Director: Sachin Kundalkar

Cast: Rani Mukherjee, Prithviraj, and a few other ineffectuals.
Okay let’s address the elephant in the room and get that out of the way. I’m pretty sure that most of you are not going to bother watching this movie because, well, the trailers scared you off.

Breathe.

Read this, and if you’re inspired, try it out for yourself.

The screen lights up with an ultra filmi score and a Rani Mukherjee in the most enormous sunglasses I have ever seen. It’s hilarious because it’s just so frickin’ random! She goes from a tribute to Madhuri, Sridevi and Juhi (for more reference, wait, nobody needs reference for these veteran actresses) and each fantasy is destroyed by this giant garbage truck. And indeed overflowing garbage runs through the movie like a haunting echo. I guess that’s what makes Meenaxi (Rani’s character) wander through the streets and hallways, sniffing out Surya (Prithviraj) like a police dog. I want to leave the sniffing bit for later, but the fact that it runs rampantly throughout the movie is too hard to ignore. If one is to keep the straight-up weirdness of it aside, it’s actually a sombre analogy for the way Meenaxi is desperately searching for an escape from her life.

From the Stephen-Hawking-esque grandmother with her Nelly-gold-plated-teeth to the Lady-Gaga-on-steroids librarian, Aiyyaa constantly teeters on the edge of being gimmicky in its humour and, more often than not, spills over. This will put you off. If you were thinking that the humour would fall flat, it does, but it also had me reeling with laughter when it crossed the boundaries of absurdity.

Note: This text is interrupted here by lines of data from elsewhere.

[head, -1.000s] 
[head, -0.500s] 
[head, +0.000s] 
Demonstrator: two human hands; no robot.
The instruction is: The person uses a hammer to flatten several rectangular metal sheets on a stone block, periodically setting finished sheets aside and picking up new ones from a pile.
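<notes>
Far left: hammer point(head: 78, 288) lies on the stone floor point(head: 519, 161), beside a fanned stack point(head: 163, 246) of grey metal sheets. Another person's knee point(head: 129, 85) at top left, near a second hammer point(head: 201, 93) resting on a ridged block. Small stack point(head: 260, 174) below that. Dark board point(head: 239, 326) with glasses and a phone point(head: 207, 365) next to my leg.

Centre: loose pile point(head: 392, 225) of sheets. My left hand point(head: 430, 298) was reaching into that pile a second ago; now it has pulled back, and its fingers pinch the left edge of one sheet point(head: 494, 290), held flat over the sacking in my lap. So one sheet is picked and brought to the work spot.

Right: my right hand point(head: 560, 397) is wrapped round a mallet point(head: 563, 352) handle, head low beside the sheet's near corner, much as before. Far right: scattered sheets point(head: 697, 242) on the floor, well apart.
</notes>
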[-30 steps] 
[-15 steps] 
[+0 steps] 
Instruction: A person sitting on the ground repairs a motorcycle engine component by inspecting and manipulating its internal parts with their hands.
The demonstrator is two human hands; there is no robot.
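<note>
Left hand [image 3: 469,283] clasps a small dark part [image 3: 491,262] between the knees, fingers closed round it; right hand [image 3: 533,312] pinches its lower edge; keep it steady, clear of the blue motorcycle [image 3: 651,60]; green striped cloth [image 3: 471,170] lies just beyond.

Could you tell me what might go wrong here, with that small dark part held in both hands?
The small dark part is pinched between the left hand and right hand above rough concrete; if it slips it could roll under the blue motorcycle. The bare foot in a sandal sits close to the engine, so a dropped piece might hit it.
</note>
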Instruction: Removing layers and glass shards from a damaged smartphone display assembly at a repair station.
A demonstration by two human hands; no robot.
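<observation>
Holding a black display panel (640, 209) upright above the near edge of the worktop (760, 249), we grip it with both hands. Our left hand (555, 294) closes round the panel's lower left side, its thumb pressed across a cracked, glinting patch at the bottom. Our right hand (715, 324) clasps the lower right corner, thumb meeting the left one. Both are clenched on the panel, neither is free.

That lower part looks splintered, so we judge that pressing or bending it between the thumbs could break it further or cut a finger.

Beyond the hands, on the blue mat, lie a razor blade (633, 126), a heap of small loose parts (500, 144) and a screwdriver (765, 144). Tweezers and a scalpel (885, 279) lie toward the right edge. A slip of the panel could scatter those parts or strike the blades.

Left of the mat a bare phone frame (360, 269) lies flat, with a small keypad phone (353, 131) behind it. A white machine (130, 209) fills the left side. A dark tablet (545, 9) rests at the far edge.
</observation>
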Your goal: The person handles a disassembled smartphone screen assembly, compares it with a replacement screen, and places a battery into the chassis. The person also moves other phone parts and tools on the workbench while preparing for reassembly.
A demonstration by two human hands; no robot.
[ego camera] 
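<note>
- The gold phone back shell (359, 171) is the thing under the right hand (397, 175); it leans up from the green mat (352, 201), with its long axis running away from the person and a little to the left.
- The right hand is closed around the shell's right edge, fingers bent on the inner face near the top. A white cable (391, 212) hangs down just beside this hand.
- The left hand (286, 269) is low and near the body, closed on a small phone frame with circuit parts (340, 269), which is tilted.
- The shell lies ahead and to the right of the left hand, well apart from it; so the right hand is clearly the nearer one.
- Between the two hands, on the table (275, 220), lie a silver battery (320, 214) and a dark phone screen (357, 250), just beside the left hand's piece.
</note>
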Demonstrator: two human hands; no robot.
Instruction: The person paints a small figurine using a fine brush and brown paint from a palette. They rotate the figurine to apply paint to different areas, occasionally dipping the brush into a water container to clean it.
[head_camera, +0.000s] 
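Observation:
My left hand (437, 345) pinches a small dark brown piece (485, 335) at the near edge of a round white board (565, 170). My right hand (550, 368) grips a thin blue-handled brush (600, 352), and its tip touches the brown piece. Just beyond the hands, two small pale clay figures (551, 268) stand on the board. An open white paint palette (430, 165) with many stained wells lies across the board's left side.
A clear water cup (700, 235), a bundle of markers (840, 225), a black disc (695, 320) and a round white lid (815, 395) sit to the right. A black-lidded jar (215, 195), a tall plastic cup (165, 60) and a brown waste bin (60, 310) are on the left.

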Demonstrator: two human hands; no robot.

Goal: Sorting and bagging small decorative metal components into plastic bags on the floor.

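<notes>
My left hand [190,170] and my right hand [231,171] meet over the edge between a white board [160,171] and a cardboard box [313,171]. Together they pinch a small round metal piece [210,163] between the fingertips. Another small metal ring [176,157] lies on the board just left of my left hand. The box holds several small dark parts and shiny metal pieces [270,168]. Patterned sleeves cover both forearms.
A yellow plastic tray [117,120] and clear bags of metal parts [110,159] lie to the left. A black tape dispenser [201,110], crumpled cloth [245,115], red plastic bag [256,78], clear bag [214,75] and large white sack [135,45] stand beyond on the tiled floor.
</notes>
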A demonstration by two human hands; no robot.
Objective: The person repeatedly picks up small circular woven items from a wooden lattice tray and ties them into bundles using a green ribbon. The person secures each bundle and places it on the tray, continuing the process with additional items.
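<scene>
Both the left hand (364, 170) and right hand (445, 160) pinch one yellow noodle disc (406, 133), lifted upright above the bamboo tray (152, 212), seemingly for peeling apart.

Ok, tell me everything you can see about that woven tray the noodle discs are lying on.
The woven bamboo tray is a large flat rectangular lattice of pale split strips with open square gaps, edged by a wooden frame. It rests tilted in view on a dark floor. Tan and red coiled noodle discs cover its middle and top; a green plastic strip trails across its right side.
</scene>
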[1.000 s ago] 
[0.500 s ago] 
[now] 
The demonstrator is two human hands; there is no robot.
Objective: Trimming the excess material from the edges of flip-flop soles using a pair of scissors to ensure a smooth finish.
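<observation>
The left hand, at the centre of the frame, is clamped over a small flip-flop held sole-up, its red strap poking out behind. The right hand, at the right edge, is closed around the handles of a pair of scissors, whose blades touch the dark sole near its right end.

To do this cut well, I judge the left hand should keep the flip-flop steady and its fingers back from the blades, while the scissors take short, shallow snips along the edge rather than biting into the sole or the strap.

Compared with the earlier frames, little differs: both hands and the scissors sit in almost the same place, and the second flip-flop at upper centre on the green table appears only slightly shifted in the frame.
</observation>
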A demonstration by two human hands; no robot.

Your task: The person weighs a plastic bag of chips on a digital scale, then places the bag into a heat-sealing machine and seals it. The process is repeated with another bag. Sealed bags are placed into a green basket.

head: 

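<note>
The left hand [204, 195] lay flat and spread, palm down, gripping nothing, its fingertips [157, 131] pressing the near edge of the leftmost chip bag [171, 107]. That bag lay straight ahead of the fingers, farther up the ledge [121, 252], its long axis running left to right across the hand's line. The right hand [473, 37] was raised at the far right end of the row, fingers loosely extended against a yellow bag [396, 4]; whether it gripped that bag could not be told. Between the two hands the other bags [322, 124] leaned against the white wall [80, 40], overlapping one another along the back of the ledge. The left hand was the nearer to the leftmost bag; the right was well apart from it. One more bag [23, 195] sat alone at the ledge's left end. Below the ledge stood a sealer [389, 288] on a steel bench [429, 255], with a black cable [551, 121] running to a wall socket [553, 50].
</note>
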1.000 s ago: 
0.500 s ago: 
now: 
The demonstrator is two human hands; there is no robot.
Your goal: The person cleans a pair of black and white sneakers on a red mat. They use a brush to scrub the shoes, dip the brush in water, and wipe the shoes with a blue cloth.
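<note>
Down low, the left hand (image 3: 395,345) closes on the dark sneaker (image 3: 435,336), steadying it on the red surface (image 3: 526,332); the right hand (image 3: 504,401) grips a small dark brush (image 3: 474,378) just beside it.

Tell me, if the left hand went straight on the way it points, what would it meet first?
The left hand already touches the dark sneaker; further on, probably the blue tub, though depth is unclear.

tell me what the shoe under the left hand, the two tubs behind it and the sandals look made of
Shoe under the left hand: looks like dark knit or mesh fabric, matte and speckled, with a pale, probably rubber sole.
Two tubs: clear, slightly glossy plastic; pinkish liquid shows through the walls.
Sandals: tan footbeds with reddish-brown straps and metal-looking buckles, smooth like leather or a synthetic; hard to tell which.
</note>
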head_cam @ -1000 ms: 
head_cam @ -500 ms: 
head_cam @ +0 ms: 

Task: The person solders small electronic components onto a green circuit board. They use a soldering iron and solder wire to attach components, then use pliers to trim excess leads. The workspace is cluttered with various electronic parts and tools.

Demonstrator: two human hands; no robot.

The entire subplot of the crazy librarian could have been done away with; the main storyline could have been strengthened a touch more. Meenaxi’s own story addresses enough topics like a family desperate to have the daughter married off, a young woman desperate to get a job, the misconception that good art can only stem from hallucinogens or alcohol, etc.

At the base of it all, Meenaxi is a simple girl who can’t help but dream. A lot of times, while I was trying to tune out the fat aunty arguing on her cell phone behind me, I could see a connection to the critically acclaimed French film, Amelie. If I had done the editing for this film, I would have used probably forty five minutes worth of the footage and made it into a really crisp short-film.

Now I want to leave you with an open mind, form your own opinion about the film.

Let’s get to the background score. I guess the cynical ones would immediately draw a connection to the background score of a certain Oscar-nominated Barfi!, but I like to think of it as a new movement in Bollywood. Let’s get rid of the swelling music of Karan Johar movies, bring in a Hans Zimmer or Yann Tiersen inspired score. Keep it minimalist. Of course, on the other side we have songs like “Dreamum Wakepum” and “Aga Bai” which are just the perfect dosage of masala.

So, in conclusion, enough factors bring Aiyyaa down, but if you really have the patience and an eye for the just-out-of-the-ordinary, it’s really not that bad of a movie.

I’d give it a 5/10 for being brave enough to attempt an Indian take on Amelie; Rani’s dancing –which has been talked about enough already, the extremely tongue-in-cheek humour which is just the perfect level of inappropriate and, without giving too much away, the absolutely ridiculous ending.